Et il y en avait beaucoup d’autres. Nous les découvrîmes peu à peu, tandis que nous nous efforcions de conserver notre feinte indifférence. Ils sortaient furtivement de la forêt et formaient graduellement un cercle continu autour du lac. C’étaient tous de solides, de beaux échantillons d’humanité, hommes, femmes à la peau dorée, s’agitant maintenant, paraissant en proie à une grande surexcitation et émettant parfois de petits cris.

Nous étions cernés, et assez inquiets en nous rappelant l’incident du chimpanzé. Mais leur attitude n’était pas menaçante ; ils semblaient seulement intéressés, eux aussi, par nos évolutions.
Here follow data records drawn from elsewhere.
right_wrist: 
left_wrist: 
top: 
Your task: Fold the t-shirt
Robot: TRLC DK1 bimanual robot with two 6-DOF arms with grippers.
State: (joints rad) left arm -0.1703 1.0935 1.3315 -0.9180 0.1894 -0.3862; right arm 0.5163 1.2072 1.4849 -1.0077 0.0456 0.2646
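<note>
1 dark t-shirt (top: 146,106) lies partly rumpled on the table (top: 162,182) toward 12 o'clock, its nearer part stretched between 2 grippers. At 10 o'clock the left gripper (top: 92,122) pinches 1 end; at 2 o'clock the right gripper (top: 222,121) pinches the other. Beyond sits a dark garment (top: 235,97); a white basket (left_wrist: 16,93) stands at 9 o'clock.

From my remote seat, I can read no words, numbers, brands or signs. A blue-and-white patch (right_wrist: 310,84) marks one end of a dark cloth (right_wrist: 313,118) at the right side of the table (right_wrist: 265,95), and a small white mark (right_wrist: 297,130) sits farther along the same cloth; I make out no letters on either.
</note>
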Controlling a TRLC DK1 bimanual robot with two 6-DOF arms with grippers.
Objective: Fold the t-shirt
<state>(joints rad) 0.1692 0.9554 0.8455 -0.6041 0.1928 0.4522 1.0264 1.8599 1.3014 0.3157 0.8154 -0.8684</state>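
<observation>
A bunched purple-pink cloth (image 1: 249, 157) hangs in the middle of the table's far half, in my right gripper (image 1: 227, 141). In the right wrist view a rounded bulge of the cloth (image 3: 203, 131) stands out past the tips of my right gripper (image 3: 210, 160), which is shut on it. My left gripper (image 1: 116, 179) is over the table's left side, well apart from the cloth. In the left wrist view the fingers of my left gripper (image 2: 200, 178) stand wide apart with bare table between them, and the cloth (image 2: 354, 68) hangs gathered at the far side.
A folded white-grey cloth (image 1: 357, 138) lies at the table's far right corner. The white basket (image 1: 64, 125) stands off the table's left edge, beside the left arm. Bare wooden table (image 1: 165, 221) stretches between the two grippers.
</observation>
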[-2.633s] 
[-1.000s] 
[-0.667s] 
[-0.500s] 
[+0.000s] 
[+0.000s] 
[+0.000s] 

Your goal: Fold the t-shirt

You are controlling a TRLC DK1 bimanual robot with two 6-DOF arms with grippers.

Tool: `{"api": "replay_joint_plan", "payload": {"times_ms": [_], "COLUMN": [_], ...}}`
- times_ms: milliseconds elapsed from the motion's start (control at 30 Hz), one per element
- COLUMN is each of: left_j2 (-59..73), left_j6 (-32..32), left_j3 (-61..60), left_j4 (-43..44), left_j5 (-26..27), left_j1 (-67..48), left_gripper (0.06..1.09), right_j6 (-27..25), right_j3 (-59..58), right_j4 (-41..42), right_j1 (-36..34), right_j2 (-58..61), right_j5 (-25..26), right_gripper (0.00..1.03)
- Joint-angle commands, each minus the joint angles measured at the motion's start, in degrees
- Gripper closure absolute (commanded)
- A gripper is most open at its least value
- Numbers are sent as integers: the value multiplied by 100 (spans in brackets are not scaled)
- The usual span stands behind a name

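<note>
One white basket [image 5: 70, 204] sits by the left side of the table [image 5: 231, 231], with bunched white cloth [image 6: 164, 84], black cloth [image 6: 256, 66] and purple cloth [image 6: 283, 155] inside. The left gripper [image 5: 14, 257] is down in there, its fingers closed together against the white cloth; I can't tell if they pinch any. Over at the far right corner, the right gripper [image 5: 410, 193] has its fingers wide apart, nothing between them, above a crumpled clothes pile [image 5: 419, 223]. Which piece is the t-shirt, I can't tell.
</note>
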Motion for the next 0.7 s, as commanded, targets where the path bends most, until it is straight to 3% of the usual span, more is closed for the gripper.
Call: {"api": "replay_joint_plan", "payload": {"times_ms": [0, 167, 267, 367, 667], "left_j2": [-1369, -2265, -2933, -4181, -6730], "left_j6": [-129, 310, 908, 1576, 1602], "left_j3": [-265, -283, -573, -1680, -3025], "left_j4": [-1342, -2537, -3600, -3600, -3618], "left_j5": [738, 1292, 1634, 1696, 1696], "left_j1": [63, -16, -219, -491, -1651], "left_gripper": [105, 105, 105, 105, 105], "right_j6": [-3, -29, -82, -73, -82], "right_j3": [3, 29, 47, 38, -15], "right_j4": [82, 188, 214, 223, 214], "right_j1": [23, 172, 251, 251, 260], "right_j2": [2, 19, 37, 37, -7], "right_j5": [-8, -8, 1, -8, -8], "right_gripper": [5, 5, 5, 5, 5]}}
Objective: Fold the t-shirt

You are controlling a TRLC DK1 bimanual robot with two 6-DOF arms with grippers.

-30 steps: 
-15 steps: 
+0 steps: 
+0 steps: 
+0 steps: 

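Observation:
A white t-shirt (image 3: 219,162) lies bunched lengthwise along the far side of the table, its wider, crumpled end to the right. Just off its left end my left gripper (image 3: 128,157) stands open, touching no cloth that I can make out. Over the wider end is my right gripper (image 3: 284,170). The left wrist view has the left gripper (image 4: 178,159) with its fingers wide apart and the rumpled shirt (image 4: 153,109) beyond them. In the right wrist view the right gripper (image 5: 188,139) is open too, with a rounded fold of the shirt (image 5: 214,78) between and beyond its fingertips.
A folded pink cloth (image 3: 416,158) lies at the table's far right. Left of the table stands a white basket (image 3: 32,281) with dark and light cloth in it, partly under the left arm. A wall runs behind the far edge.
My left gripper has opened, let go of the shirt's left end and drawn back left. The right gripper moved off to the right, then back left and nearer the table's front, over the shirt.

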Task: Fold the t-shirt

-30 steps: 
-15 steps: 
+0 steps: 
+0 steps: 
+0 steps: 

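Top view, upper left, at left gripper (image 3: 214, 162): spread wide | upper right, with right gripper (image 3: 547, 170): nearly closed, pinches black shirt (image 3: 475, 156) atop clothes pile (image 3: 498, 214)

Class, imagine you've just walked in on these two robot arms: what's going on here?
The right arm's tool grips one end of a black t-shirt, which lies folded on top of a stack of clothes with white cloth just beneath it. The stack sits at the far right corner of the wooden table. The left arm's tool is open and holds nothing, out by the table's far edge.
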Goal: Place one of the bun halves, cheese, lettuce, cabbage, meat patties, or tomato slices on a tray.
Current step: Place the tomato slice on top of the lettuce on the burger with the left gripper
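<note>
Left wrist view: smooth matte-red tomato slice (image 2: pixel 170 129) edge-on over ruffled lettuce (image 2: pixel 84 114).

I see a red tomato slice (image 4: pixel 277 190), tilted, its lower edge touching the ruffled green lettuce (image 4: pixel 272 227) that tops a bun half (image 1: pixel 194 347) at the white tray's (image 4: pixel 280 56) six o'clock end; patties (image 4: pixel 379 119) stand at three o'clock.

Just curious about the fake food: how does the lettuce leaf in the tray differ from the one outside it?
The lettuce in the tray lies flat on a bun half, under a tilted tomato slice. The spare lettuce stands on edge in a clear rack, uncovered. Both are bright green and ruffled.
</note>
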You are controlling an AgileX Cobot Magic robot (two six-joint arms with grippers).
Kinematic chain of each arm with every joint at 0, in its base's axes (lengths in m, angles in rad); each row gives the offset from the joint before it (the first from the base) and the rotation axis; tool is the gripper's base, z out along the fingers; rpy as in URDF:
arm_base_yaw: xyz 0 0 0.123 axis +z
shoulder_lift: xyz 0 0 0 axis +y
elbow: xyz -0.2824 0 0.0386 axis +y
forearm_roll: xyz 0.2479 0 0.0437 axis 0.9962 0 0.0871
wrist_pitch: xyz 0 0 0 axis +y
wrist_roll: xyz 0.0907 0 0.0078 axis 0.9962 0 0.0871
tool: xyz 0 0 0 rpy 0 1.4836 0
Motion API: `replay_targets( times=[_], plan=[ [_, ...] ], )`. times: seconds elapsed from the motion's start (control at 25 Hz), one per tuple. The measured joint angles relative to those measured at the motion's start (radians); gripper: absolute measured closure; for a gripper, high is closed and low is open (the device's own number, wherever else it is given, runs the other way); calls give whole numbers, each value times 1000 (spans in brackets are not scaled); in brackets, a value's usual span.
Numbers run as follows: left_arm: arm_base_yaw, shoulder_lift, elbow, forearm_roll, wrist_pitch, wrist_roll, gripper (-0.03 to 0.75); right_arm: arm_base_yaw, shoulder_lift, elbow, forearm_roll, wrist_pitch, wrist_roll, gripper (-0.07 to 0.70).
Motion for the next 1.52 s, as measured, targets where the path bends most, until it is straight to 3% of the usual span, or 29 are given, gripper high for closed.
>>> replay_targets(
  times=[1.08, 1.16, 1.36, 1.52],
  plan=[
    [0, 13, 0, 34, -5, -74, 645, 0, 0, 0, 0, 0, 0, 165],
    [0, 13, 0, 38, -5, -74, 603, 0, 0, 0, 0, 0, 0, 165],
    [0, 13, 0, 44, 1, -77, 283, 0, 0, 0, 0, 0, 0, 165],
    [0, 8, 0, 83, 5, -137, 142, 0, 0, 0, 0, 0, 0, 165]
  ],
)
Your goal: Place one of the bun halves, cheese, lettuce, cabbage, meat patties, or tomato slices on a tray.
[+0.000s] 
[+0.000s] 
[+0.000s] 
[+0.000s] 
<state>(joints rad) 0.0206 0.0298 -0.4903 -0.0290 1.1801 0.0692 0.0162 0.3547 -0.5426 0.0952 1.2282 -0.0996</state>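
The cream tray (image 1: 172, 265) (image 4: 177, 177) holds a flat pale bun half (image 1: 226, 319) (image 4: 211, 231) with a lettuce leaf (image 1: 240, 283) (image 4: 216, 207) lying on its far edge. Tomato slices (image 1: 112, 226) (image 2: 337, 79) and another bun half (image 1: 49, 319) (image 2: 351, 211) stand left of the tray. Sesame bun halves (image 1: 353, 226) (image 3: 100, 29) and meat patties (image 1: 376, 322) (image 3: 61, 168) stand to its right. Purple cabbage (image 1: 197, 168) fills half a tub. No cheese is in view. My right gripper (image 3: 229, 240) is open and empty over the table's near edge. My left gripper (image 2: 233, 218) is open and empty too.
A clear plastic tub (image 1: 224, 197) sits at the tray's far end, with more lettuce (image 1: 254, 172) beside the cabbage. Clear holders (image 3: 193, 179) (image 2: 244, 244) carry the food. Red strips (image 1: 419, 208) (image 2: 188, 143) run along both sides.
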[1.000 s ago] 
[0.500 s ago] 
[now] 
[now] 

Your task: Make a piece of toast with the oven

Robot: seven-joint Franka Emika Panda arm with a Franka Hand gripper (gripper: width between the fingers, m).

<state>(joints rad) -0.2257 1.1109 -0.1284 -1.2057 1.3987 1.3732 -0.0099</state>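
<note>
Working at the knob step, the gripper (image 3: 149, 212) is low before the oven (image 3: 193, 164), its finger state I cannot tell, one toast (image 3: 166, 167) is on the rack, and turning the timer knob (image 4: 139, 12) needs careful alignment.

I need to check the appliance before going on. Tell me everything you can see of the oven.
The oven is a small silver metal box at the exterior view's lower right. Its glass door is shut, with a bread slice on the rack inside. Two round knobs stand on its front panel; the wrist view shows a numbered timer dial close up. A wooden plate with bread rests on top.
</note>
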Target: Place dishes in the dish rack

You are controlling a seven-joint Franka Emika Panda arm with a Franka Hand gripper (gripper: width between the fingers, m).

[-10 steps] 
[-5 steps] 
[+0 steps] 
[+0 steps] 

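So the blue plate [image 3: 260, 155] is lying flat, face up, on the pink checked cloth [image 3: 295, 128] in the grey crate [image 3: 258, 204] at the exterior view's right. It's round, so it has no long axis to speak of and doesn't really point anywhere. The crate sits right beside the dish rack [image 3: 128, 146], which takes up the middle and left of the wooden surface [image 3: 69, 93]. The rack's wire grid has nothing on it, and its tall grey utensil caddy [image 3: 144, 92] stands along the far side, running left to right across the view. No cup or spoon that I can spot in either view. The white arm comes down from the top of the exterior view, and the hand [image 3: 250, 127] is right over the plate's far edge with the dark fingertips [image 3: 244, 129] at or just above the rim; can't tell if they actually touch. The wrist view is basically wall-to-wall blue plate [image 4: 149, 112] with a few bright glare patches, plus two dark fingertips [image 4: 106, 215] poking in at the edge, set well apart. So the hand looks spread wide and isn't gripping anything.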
C’était bien cela. Bientôt, Nova – Nova que je considérais déjà comme une vieille connaissance – se laissa glisser dans l’eau et les autres l’imitèrent peu à peu avec plus ou moins d’hésitation. Tous approchèrent et nous recommençâmes à nous poursuivre comme la veille à la manière des phoques, avec la différence qu’il y avait maintenant autour de nous une vingtaine de ces créatures étranges, barbotant, s’ébrouant, tous avec un visage sérieux marquant un singulier contraste avec ces enfantillages.

Au bout d’un quart d’heure de ce manège, je commençai à m’en lasser. Était-ce pour nous conduire comme des gamins que nous avions abordé l’univers de Bételgeuse ? J’avais presque honte de moi-même et j’étais peiné de constater que le savant Antelle semblait prendre beaucoup de plaisir à ce jeu. Mais que pouvions-nous faire d’autre ! On imagine mal la difficulté d’entrer en contact avec des êtres qui ignorent la parole et le sourire. Je m’y employai pourtant. J’esquissai des gestes qui avaient la prétention d’être significatifs. Je joignis les mains dans une attitude aussi amicale que possible, m’inclinant en même temps, un peu à la façon des Chinois. Je leur adressai des baisers avec la main. Aucune de ces manifestations n’éveilla le moindre écho. Aucune lueur de compréhension n’apparut dans leur prunelle.